### EXERCISE DIRECTIONS
The answer must consist only of the lines from the line with "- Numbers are" to the line with "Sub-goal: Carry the", both included, exactly as they stand below.

### PROVIDED DATA
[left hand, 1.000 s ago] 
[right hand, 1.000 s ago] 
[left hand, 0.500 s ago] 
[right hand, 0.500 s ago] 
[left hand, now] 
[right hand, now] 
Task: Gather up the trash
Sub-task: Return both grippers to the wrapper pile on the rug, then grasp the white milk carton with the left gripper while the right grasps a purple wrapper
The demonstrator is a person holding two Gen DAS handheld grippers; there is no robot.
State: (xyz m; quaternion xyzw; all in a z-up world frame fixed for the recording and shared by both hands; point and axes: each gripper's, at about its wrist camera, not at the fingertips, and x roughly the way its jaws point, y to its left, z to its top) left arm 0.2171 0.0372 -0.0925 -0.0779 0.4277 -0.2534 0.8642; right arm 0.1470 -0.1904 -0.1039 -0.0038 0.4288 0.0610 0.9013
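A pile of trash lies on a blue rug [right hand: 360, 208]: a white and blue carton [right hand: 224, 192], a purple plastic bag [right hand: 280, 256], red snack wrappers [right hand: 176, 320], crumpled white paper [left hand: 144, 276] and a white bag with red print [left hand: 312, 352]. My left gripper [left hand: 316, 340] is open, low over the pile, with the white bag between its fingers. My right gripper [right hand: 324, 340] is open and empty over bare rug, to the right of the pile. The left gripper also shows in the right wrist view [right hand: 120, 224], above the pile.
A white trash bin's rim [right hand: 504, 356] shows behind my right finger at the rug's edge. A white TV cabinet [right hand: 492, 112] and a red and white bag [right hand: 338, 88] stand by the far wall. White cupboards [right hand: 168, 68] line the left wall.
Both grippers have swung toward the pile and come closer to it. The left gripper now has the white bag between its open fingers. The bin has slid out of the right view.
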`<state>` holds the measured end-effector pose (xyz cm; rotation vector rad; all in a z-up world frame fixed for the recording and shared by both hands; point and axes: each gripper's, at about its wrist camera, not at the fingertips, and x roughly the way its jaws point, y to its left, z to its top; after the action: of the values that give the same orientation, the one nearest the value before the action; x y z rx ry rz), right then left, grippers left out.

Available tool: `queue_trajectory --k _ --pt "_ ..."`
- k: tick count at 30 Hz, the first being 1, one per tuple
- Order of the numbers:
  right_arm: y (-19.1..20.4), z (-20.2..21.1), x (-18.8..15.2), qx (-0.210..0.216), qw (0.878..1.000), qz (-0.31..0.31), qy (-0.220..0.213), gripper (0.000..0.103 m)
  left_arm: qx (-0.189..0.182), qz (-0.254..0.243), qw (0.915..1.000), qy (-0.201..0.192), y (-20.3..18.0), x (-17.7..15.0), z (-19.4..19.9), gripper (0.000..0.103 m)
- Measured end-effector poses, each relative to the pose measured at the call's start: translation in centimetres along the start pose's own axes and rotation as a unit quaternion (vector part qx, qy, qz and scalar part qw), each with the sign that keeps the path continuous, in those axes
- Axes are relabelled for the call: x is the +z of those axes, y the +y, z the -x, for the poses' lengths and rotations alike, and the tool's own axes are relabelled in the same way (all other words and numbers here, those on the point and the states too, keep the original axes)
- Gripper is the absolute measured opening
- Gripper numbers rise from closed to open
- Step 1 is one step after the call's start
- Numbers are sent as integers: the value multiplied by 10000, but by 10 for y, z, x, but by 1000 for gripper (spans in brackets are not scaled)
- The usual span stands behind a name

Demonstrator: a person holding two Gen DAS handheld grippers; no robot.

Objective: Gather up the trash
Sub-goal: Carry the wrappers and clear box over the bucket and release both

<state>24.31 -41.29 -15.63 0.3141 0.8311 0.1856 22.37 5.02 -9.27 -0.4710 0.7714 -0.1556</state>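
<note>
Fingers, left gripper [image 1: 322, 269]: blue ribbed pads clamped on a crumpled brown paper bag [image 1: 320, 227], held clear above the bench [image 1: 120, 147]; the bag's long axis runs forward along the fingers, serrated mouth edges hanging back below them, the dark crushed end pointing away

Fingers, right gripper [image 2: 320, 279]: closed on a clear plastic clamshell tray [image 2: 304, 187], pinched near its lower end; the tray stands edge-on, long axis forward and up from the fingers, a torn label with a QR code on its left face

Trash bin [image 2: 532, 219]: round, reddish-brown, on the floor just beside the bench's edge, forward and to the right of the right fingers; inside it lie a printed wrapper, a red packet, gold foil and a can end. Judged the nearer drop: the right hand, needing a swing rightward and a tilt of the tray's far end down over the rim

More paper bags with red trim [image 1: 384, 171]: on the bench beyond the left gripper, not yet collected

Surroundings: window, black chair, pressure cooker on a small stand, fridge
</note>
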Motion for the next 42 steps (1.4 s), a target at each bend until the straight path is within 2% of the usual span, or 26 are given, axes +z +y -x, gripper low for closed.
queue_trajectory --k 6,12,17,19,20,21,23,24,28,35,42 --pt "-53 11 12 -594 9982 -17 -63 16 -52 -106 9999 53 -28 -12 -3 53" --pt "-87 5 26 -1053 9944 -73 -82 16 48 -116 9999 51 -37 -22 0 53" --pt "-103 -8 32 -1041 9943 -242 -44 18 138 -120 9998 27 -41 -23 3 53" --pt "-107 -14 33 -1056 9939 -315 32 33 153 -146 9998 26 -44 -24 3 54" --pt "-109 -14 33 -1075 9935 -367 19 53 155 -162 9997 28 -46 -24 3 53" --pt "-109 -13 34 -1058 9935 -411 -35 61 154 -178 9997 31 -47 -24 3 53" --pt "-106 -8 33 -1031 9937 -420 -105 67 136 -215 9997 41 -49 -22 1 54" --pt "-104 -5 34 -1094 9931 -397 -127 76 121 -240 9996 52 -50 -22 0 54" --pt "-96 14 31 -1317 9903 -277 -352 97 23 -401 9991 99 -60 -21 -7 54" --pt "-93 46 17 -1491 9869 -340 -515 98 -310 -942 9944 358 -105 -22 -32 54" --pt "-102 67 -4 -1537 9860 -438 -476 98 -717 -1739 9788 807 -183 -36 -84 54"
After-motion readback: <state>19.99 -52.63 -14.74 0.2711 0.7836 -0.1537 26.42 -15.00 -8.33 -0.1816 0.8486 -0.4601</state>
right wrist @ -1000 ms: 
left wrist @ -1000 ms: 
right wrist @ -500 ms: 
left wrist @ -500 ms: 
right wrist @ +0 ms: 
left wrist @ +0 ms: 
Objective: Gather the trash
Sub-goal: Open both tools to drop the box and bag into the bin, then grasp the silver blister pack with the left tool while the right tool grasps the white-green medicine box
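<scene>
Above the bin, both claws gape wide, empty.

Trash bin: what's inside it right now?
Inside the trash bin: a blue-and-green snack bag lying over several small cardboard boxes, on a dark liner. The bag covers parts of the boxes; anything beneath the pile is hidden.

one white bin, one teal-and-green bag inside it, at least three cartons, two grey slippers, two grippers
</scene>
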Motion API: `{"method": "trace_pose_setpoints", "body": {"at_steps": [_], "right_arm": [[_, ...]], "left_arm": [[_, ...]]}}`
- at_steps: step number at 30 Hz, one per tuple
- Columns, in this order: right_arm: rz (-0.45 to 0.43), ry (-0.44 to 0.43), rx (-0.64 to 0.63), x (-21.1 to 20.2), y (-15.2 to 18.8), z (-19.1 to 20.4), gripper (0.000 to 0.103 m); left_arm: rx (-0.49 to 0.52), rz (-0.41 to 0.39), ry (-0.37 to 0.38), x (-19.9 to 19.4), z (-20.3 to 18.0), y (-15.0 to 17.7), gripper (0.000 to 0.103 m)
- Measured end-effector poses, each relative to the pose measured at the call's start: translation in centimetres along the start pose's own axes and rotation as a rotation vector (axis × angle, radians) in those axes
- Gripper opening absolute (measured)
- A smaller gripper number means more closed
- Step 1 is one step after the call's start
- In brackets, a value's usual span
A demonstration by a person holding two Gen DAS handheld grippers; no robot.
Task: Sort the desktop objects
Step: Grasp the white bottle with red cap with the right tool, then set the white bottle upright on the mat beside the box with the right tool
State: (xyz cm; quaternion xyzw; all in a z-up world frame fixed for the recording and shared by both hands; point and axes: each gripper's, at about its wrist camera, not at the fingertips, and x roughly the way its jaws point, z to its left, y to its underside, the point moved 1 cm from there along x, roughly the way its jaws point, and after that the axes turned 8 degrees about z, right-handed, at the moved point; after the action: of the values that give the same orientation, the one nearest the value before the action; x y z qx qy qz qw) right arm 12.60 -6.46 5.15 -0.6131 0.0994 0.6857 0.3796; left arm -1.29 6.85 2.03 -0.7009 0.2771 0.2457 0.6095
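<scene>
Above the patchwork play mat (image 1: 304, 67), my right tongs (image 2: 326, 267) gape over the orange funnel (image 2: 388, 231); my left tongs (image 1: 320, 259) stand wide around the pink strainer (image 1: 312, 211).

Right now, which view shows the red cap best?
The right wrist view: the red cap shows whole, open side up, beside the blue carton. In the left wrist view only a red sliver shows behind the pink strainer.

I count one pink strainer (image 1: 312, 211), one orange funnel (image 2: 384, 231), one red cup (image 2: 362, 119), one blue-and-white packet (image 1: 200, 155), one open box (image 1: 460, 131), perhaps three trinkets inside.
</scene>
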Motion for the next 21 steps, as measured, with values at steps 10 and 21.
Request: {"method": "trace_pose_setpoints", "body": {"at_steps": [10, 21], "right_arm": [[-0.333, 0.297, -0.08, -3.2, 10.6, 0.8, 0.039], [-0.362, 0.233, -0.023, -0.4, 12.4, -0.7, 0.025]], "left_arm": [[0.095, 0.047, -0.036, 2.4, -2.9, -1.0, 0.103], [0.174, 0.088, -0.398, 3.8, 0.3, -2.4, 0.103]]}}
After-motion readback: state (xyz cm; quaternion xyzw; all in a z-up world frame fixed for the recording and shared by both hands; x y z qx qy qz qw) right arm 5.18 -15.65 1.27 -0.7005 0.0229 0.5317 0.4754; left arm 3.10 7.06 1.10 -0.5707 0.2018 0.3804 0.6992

### TASK ANSWER
- Numbers are sent as integers: the value multiplied by 10000, but by 10 for y, z, x, but by 1000 for gripper (spans in brackets are not scaled)
- The usual span stands behind a name

Demonstrator: a person holding two Gen DAS handheld grippers; no robot.

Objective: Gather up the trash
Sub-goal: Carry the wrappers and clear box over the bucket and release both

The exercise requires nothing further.